My request created Jekyll configuration files in both the root directory and the /docs
subdirectory. This led to:
- Conflicting configurations
- Theme mismatches: Just the Docs (the old theme I like) vs Minima (the new default theme)
- Uncertainty about which files GitHub Pages was actually using
Lesson learned: Pick one location and stick with it. Either use the root directory OR a subdirectory like /docs
, never both.
Choosing the Right Theme
I initially mixed two different themes:
- Minima: A simple blog-focused theme
- Just the Docs: A documentation-focused theme with powerful search and navigation
For a technical project like Aditi, Just the Docs proved to be the better choice because it offers:
- Built-in search functionality
- Hierarchical navigation
- Clean, professional documentation layout
- Better code syntax highlighting
The Correct Setup Process
Here’s the streamlined process that actually works:
1. Enable GitHub Pages in Repository Settings
Navigate to Settings → Pages and select your source branch and directory.

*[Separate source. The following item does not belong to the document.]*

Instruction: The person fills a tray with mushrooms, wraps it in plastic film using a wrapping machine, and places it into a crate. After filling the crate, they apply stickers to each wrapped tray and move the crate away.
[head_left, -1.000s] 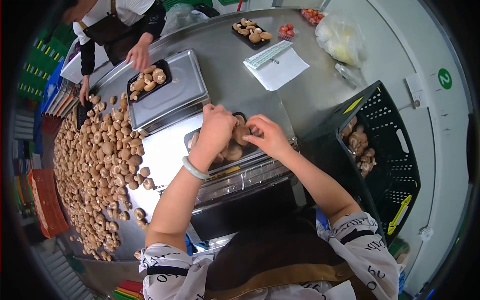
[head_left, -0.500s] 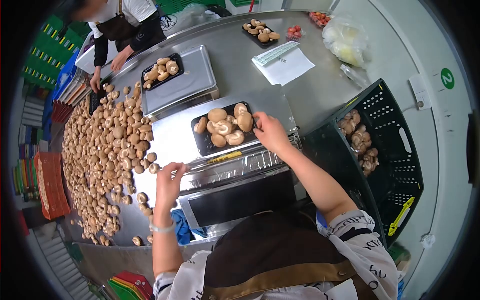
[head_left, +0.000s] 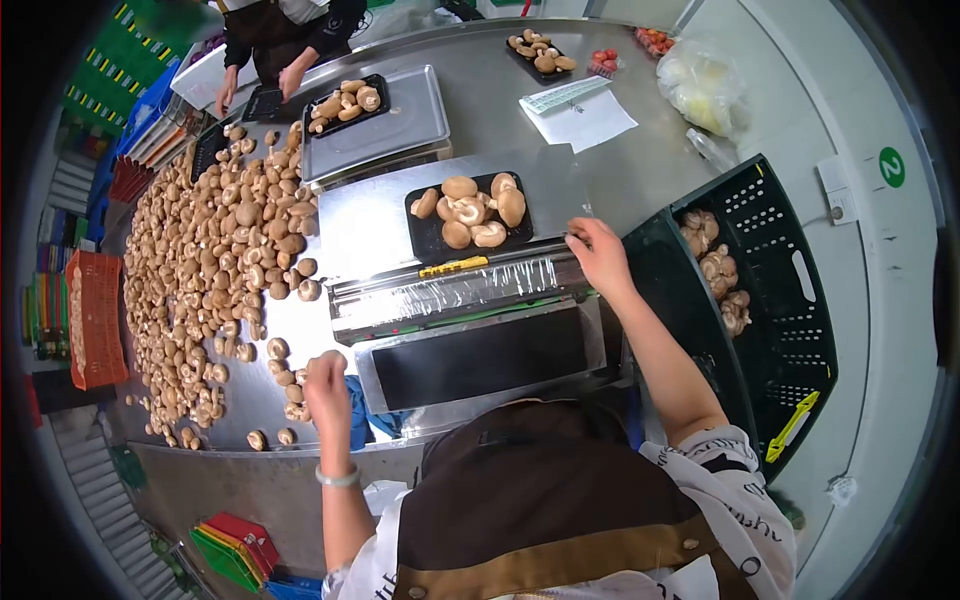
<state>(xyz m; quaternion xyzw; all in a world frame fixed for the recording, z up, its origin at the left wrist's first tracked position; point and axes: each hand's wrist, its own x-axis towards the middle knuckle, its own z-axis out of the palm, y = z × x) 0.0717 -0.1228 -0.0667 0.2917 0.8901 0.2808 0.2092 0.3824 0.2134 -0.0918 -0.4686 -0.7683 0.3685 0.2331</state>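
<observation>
A black tray of brown mushrooms (head_left: 468, 212) rests on the metal top of a film wrapper, just behind its roll of clear film (head_left: 460, 287). My right hand (head_left: 603, 258) is at the right end of the wrapper, fingers bent and somewhat apart, with nothing visible in them. Over the left front of the bench is my left hand (head_left: 326, 390), left of the wrapper's dark front panel (head_left: 480, 352). Its fingers are curled together, and I cannot see whether they hold anything. Loose mushrooms (head_left: 280, 350) lie beside it.
A big mushroom pile (head_left: 215, 260) covers the bench's left side. Behind the wrapper, a scale (head_left: 420, 115) bears another filled tray (head_left: 347, 104). A co-worker's hands (head_left: 292, 78) handle a black tray. At right stands a dark green crate (head_left: 790, 290) with bagged mushrooms (head_left: 718, 268).
My right hand has left the mushroom tray's side and moved right. My left hand has drawn down from the wrapper's left end, its fingers curling. The co-worker's hands have shifted at the black tray.
</observation>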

2. Create Your Jekyll Configuration
In your chosen directory (I used /docs
), create _config.yml
:
title: Your Project Name
description: Your project description
baseurl: "/your-repo-name"
url: "https://yourusername.github.io"
# Theme configuration
remote_theme: just-the-docs/just-the-docs@v0.8.2
plugins:
- jekyll-remote-theme
3. Create a Gemfile
This specifies your Ruby dependencies:
source 'https://rubygems.org'
gem "jekyll", "~> 4.3.0"
group :jekyll_plugins do
gem "jekyll-remote-theme"
gem "jekyll-seo-tag"
gem "jekyll-include-cache"
end
4. Update the GitHub Actions Workflow
If building from a subdirectory, modify .github/workflows/jekyll-gh-pages.yml
:
- name: Build with Jekyll
uses: actions/jekyll-build-pages@v1
with:
source: ./docs # Changed from ./
destination: ./_site
Common Pitfalls to Avoid
-
Don’t create duplicate workflows: GitHub automatically creates
jekyll-gh-pages.yml
when you enable Pages. Don’t create your own competing workflow. -
Watch your baseurl: It should match your repository name (e.g.,
/aditi
forgithub.io/aditi
). - Add Jekyll build artifacts to .gitignore:
_site/ .sass-cache/ .jekyll-cache/ .jekyll-metadata Gemfile.lock
- Choose GitHub’s automated workflow: Instead of manually configuring Ruby and Jekyll, use GitHub’s
actions/jekyll-build-pages
action.
Final Thoughts
Setting up GitHub Pages is straightforward once you understand the architecture. The key is consistency: one location, one theme, one workflow. With Just the Docs theme and proper configuration, you get a professional documentation site with minimal effort.
The Aditi project now has a clean, searchable documentation site that will grow alongside the codebase. Sometimes the best solutions come from simplifying and choosing the right tools for the job.